To commemorate the 100th anniversary of Pennsylvania’s ratification of the 19th Amendment to the United States Constitution — giving women the right to vote nationwide — the Warren County Commissioners, Elections/Voter Registration Office, and Warren County Historical Society have organized a Suffragette Centennial Celebration at noon on the courthouse steps.
Congress proposed the 19th Amendment on June 4, 1919. That, however, wasn’t enough to make it official. A total of 36 states needed to vote in favor of the proposed amendment in order for it to be formally ratified. Pennsylvania was the seventh state to vote aye, just 20 days later.

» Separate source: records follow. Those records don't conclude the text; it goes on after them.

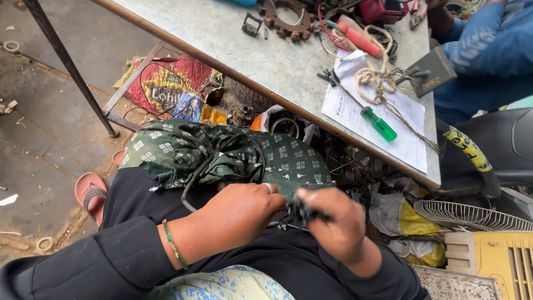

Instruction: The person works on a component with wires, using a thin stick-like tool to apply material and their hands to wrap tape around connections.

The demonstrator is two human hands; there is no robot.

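Small black part [302,211], blurred, pinched between both hands over the lap, below the desk [266,61] edge. Right hand [333,222] clenched around it; left hand [244,214] closed against it, fingers curled. Green patterned cloth [222,155] lies on knees just beyond. Green-handled screwdriver [379,124] on desk.

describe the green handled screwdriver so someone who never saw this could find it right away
Look at the grey metal table in the upper part of the view, then at the white printed paper sheet near its right end. The translucent green-handled screwdriver lies on that sheet beside the tangled beige rope; the nearby pink-handled tool is further back.
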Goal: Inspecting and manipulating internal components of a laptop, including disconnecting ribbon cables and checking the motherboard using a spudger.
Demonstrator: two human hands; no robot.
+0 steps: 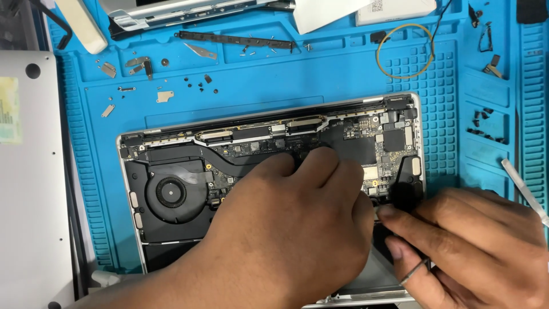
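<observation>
Left hand is lying palm-down across the middle of the opened laptop, fingers spread flat over the board and gripping nothing as far as I'm seeing; it's just bracing. Right hand is pinching its fingertips shut on a small dark tool near the board's right edge, just beside the right speaker area; the tip is hidden, so I'm not telling exactly what it's touching.

My take on doing this bit well: I'd be keeping that left palm light, resting on the case edge rather than pressing on chips; I'd be holding the tool low and steady, going slow, since connectors here are looking tiny and fragile.

Materials: the shell is brushed silver metal with rounded corners; the fan is matte black plastic, round, sitting at the left; a dark heat pipe is curving across the top. The mat is soft blue silicone with ribbed grids and trays; loose screws, little metal brackets and a thin rubber band are lying on it, well apart from the hands.
</observation>
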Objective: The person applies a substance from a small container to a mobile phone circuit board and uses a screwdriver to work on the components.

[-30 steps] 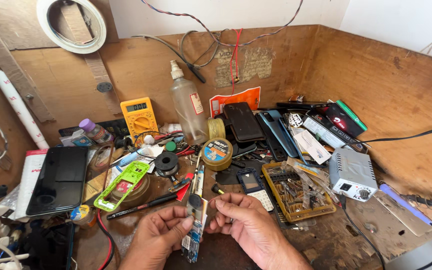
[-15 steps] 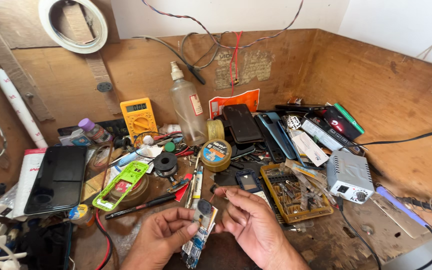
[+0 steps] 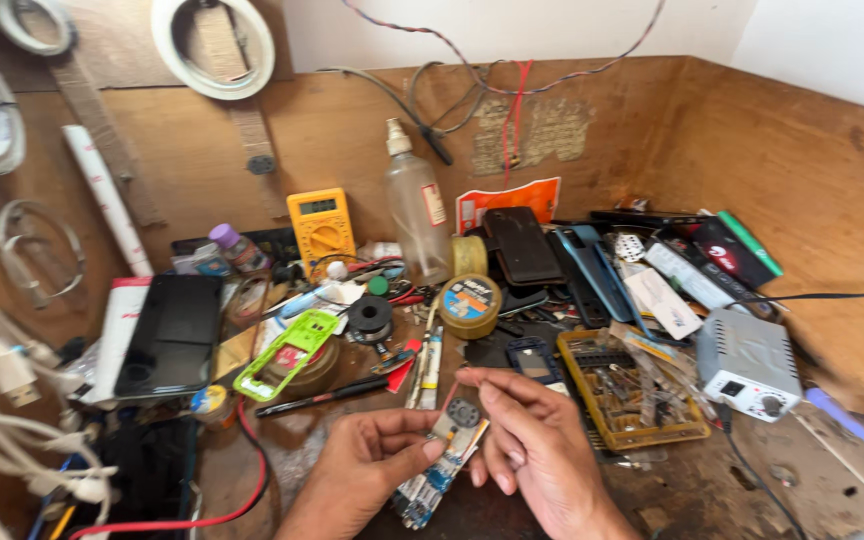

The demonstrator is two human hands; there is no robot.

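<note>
Head view: both hands' grip pinches a circuit board [image 3: 442, 460], parts tray [image 3: 632, 395] and black pen [image 3: 322, 397] nearby.

Thing: circuit board [image 3: 442, 462], long and narrow.
Look: pale and blue patches along its face, a round dark part near the upper end.
Pose: tilted, upper end up and right, lower end toward the near edge.
Place: above the bench front, pinched between left hand [image 3: 357, 480] and right hand [image 3: 537, 450].
</note>
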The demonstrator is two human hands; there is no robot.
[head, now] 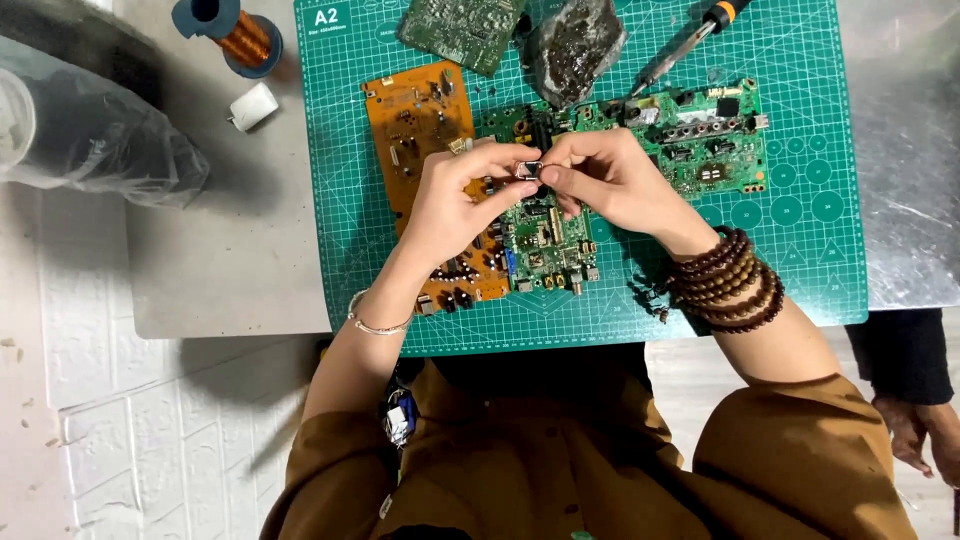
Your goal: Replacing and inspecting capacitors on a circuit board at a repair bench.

“Voting is one of our fundamental civil rights, and women suffered greatly to earn the right to do it,” said Lisa Rivett, Warren County Director of Elections. “Women died. They were beaten, jailed, and intimidated for demanding equal participation in the nation’s political process.”
Pennsylvania’s acknowledgment of a woman’s right to vote, she said, is an important thing to recognize.
In 1915, three years before Pennsylvania added itself to the roster of states willing to legitimize women’s participation in political process, the Justice Bell — commissioned by Katherine Wentworth Ruschenberger and cast by the Meneely Bell Foundry in Troy, N.Y. — was mounted on to a truck bed and toured through each of Pennsylvania’s 67 counties with its clapper chained, representing the silencing of women by the denial of their right to vote.
“This June 24,” said Commissioner Ben Kafferlin, “Warren County will ring its bells for all to hear.”
The event is to include the reading of a proclamation, as well as statements from local elected officials regarding the importance of participation in the political process by all citizens.
“Attendees are encouraged to bring a picnic lunch to enjoy on the courthouse lawn,” said Kafferlin.
In the event of inclement weather, a backup location will be determined and communicated to the public.
Co-planners of the event include Rivett, Chief Clerk Pam Matve, and Warren County Historical Society Managing Director Michelle Gray.